The company says that air enters through the front intake, filters through the four layers, circulates through internal channels, and exits through rear vents. This continuous current maintains positive pressure inside the helmet, preventing dirty air from entering through small leaks in the sealing—a critical detail that makes the filtration effective.
'Our filter acts by electrostatic attraction to capture fine particles and by chemical reaction with a layer of active carbon to neutralize toxic gases. Unlike mechanical filters (such as those of masks), this system allows better breathability, but also requires regular replacement,' Uzel tells me.
The Zyon's shell combines fiberglass with organic materials in an integrated matrix. The materials are chemically bonded together during manufacturing to create a single, unified composite material rather than separate layers glued together. The glass fibers provide strength and prevent cracking, while the organic resin allows controlled flexibility that absorbs crash energy by deforming slightly instead of transmitting all the impact force directly to your head, which your brain will be happy about.

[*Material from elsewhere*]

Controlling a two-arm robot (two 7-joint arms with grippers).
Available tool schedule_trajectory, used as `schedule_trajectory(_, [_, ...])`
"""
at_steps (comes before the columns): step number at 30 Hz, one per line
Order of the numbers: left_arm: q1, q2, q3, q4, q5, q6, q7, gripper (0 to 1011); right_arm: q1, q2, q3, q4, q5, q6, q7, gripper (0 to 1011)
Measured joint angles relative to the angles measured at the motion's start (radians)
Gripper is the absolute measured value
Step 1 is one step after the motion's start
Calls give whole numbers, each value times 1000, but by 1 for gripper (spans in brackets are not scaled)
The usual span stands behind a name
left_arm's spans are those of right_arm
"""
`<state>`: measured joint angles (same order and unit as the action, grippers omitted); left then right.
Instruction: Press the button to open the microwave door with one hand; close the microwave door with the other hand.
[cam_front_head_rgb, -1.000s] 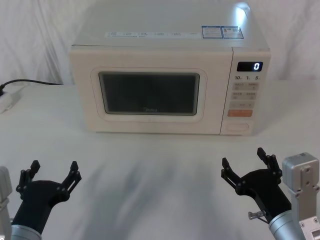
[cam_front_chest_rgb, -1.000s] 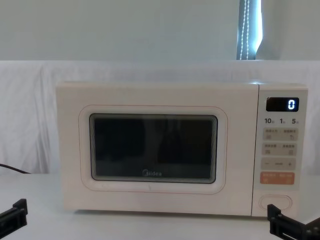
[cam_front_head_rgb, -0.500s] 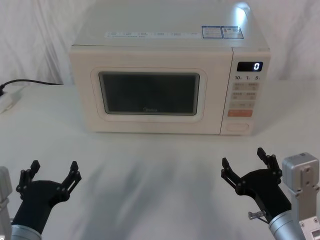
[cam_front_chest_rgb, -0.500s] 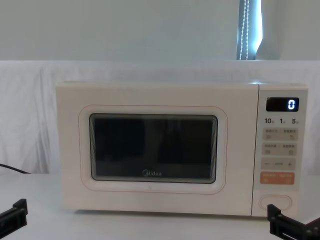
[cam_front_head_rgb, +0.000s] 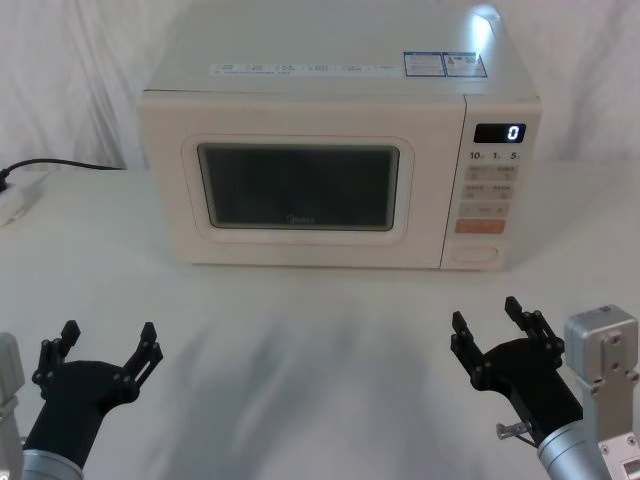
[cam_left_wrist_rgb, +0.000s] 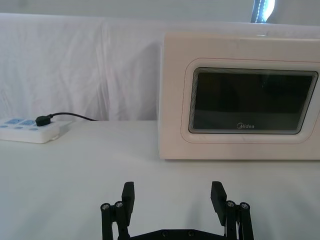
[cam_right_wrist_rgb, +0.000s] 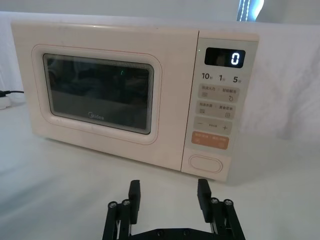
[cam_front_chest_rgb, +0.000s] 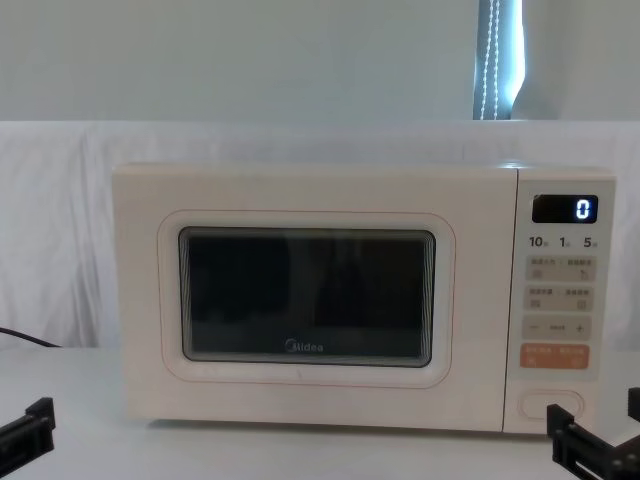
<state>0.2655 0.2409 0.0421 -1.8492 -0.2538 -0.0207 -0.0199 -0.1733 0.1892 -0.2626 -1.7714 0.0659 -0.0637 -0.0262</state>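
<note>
Button (cam_front_head_rgb: 473, 254): lower right corner of microwave (cam_front_head_rgb: 340, 150) front, long axis horizontal; lies straight ahead of right gripper (cam_front_head_rgb: 490, 325), the nearer one, fingers spread, empty

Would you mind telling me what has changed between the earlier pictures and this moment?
The right gripper has narrowed its open fingers and shifted slightly to the robot's right, nearer the button. It holds nothing. The left gripper stays open and parked low on the left, and the microwave door remains closed.
</note>
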Motion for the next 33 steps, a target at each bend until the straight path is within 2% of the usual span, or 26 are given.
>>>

The helmet is loaded with some clever electronics too, including integrated air quality sensors that can talk to a mobile app that monitors what goes through the filtering system and warns when the filter needs changing.
'The duration of the filter depends on the environment, but it is recommended to change it every one to three months. Once opened, even without use, it begins to lose properties due to exposure to air,' Uzel says. 'The helmet detects flights and air conditions in real time. From that data, the app generates custom statistics on the filtered contamination level and filter performance, and notifies the user when to replace it.'
The helmet also has aviation-class accelerometers, which will identify accident patterns and automatically alert emergency services in your phone—a potentially lifesaving technology for riders who crash in remote areas.
The rear light activates when braking through the same motion sensors whenever they detect deceleration, improving visibility especially in low-light conditions or high pollution. The battery provides 18 hours of autonomy and charges via USB-C.
It looks like a great design, if it works like they say. The combination of medical filtration, MIPS protection, and smart electronics should protect you against the two main threats that motorcyclists face: accidents and pollution. For riders who spend hours daily breathing toxic urban air, this could be the solution.